[Supplied records — start]

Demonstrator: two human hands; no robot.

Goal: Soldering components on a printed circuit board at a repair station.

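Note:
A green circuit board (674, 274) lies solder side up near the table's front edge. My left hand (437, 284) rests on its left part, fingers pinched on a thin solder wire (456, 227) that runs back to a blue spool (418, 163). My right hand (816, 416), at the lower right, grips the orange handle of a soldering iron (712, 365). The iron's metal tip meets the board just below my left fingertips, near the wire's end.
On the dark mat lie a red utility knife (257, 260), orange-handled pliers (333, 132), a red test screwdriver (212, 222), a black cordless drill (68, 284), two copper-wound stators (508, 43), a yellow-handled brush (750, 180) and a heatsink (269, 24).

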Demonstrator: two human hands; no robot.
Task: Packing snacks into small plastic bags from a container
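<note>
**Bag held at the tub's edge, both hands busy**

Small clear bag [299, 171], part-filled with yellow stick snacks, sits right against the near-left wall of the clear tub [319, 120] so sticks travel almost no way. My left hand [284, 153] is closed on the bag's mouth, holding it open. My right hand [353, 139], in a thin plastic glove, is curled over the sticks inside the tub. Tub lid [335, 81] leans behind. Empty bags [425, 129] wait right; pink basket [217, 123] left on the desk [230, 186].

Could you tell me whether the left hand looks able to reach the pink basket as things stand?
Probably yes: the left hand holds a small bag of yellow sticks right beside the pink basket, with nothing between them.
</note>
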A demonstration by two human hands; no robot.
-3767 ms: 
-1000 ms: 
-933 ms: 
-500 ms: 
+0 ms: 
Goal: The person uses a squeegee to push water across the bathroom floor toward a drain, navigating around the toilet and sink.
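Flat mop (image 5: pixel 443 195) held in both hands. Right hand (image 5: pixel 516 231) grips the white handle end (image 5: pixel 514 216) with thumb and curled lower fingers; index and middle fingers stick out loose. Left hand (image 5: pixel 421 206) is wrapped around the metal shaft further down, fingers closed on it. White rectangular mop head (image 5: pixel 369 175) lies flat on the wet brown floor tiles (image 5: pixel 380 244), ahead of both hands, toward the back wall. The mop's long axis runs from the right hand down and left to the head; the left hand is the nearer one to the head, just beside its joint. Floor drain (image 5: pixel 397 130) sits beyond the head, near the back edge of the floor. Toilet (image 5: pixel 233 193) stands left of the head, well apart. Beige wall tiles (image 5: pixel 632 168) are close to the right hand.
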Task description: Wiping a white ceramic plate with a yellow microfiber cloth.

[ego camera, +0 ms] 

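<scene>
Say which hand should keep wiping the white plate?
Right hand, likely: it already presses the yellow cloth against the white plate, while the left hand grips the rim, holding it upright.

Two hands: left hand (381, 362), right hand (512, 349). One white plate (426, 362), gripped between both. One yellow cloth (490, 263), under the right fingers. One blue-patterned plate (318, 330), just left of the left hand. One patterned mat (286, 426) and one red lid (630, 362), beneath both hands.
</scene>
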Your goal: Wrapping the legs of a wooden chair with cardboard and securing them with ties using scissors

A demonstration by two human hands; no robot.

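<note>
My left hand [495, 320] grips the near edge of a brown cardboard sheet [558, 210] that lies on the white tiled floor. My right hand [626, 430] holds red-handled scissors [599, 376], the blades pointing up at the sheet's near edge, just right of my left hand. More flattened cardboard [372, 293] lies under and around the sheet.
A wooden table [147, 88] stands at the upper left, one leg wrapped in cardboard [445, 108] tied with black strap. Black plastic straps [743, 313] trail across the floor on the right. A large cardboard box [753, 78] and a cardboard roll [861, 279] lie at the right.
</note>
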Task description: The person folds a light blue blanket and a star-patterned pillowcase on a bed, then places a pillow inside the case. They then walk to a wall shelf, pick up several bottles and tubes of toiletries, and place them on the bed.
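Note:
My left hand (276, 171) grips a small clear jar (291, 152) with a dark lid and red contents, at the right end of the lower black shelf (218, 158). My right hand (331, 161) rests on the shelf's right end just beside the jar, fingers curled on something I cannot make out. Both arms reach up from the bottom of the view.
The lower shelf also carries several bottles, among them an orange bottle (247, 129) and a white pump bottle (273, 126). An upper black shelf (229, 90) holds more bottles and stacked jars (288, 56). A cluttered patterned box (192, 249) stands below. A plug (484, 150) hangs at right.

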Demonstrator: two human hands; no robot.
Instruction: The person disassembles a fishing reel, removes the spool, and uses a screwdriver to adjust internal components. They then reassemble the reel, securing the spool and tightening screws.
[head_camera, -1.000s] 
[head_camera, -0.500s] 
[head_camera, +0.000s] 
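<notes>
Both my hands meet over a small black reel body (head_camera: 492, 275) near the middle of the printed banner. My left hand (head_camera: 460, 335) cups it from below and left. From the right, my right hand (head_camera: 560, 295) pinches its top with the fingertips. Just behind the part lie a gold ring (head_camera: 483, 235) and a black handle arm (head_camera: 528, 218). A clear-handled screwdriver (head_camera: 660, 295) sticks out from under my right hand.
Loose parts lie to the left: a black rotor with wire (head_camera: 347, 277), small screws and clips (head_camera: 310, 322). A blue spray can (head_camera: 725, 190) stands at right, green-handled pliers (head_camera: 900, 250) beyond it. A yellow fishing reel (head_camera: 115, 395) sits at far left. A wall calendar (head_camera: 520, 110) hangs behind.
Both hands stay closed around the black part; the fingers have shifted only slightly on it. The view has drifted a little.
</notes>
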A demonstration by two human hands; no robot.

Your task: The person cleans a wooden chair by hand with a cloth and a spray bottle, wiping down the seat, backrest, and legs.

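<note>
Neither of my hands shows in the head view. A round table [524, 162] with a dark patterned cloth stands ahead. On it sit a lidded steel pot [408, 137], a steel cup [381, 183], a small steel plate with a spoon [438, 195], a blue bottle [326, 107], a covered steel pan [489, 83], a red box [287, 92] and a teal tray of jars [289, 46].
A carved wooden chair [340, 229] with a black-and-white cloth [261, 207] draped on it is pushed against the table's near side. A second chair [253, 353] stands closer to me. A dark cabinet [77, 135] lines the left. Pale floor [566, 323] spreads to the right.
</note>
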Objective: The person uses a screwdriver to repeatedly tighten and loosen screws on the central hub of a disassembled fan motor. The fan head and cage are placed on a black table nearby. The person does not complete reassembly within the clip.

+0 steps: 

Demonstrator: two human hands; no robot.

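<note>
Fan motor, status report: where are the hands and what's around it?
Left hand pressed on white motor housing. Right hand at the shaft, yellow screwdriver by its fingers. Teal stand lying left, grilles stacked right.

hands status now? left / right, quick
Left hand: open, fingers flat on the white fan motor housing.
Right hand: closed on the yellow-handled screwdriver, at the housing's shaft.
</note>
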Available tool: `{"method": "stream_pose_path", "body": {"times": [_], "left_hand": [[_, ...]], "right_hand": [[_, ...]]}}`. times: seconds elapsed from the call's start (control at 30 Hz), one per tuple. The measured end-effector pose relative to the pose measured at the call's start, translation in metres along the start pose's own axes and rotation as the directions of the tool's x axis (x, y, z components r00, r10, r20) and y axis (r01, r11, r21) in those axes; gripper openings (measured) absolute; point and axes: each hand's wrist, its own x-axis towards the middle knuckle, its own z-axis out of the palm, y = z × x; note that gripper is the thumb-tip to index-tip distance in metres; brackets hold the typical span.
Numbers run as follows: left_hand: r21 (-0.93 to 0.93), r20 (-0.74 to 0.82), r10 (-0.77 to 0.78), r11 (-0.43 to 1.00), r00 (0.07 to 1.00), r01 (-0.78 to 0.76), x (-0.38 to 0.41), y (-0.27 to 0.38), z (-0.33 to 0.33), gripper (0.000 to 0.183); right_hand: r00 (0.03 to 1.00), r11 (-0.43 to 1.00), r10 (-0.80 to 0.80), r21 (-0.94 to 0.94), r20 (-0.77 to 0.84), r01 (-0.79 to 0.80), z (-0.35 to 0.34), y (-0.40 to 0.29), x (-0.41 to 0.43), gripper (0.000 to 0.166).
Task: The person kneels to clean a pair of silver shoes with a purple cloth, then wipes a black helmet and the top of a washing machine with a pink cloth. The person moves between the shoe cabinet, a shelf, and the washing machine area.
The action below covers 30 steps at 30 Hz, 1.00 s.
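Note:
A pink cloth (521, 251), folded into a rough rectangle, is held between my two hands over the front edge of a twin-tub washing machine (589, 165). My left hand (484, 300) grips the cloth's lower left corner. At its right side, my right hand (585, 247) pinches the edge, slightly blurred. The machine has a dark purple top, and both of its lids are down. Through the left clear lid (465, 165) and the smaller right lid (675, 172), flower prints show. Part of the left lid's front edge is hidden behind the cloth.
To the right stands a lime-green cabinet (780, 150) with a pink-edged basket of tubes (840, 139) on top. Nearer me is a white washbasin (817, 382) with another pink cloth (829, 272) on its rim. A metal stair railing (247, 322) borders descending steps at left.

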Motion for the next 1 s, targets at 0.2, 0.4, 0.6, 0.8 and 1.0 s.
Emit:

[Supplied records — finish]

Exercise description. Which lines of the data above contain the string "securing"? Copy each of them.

Solution.
Your goal: Wrapping the legs of a wooden chair with cardboard and securing them with ties using scissors
Instruction: The person disassembles a fishing reel, removes the spool, and uses a screwdriver to adjust internal components. They then reassemble the reel, securing the spool and tightening screws.

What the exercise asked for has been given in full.